Kendati mengalami gangguan agresi 8 tahun Irak yang menjadi pro Barat dan embargo, isolasi, serta ratusan sanski Amerika dan Barat, Iran berhasil membangun sebuah gugus ideologi anti Hegemoni dan Zionisme yang dikenal dengan Poros Resistensi di kawasan wilayah terutama Lebanon. Iran tak mengintervensi negara atau menciptakan rezim boneka sebagaimana Amerika Serikat, namun menyebarkan paradigma penentangan terhadap proposall perdamaian palsu kepada bangsa-bangsa Arab dan umat Islam.
Misi dan seruan ini direspon secara positif pertama kali oleh masyarakat di Lebanon Selatan yang semula hidup di bawah pengucilan dalam negeri dari semua aspek. Pada tahun 1980 didirikanlah organisasi masyarakat bernama Hizbullah sebagai reaksi terhadap invasi Israel ke Lebanon.
Pada 2006 Hizbullah menyerang pos-pos Israel yang menduduki beberapa wilayah Lebanon di perbatasan. Konflik militer pun terjadi.
Dalam perang tak seimbang ini Hizbullah yang baru berusia 6 tahun bisa dianggap sebagain pemenang karena berhasil memaksa Israel menerima gencatan senjata setelah konflik militer berlangsung 34 hari. Hizbullah berhasil mempertahankan popularitasnya di dalam negeri bahkan dunia Arab dan Islam. Iran dan Hizbullah menjungkirbalikkan tatanan dominasi Amerika Serikat dan Barat serta menjadi ancaman serius bagi eksistensi Israel.

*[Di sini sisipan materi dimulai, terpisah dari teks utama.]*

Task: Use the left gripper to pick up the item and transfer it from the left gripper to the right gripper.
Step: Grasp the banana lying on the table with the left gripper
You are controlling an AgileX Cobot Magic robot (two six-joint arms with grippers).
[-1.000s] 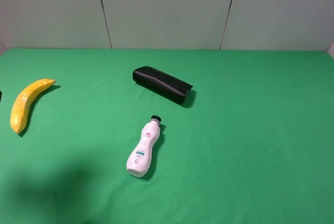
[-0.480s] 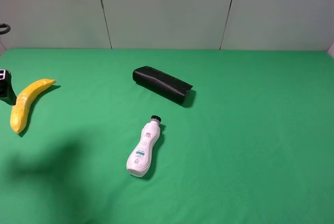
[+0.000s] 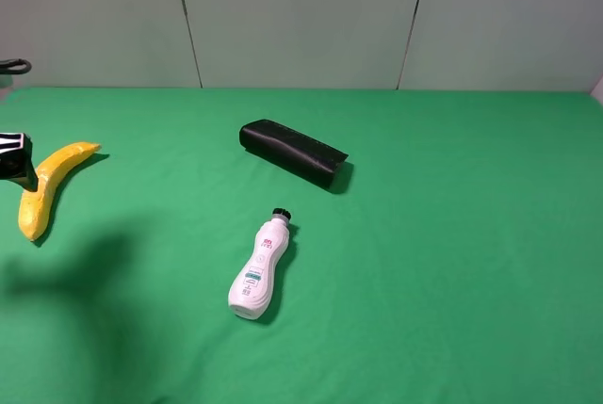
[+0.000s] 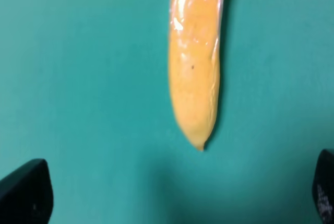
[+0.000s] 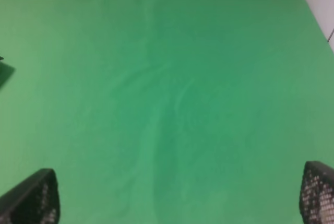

Keberhasilan memukul mundur Israel dan mengusirnya dari Lebanon adalah fakta historis yang mencengangkan. Konfrontasi antara Hizbullah dan Israel memang menjadi salah satu contoh keberhasilan milisi bersenjata non-negara dalam melawan kekuatan militer dari sebuah negara yang kuat yang didukung oleh Amerika dan Barat.
Hizbullah menggunakan taktik perang gerilya yang cukup efektif dalam melawan pasukan Israel yang berdisiplin dan terlatih. Organisasi ini memanfaatkan wilayah pegunungan di Lebanon, terowongan bawah tanah, dan jaringan perlawanan di tengah-tengah masyarakat untuk melancarkan serangan terhadap Israel secara tak terduga.
Keberhasilan Hizbullah dalam melawan Israel memengaruhi dinamika keamanan regional di Timur Tengah seiring makin luasnya popularitas dan kian menguatnya legitimasi Hizbullah di bawah kepempinan kharismatik Sayed Hassan Nasrullah (SHN).
Setelah Perang Lebanon 2006 antara Hizbullah dan Israel, hubungan kedua pihak tetap tegang dan konflik-konflik kecil terus terjadi di sepanjang perbatasan Lebanon-Israel.
Pada bulan Agustus 2019, israel melakukan penyerangan dengan dua drone (pesawat tanpa awak) ke wilayah Lebanon yang dianggap sebagai wilayah Hizbullah. Salah satu drone tersebut melibatkan serangan yang menewaskan seorang anggota Hizbullah, yang kemudian memicu balasan dari pihak Hizbullah yang meluncurkan roket ke Israel.
Konflik di Agustus 2019 ini mencapai titik kritis ketika Israel melancarkan serangan udara balasan yang menghancurkan pos-pos Hizbullah di perbatasan Lebanon-Israel. Balasan dari Hizbullah tidak berlangsung lama, tetapi konfrontasi ini memunculkan ketegangan yang tinggi di kawasan tersebut.
Kedua belah pihak kemudian mencoba menahan diri dan menghindari eskalasi lebih lanjut setelah intervensi pihak internasional, termasuk PBB dan AS. Meskipun konflik tersebut berhasil diredam, ketegangan antara Hizbullah dan Israel tetap berlanjut di kemudian hari.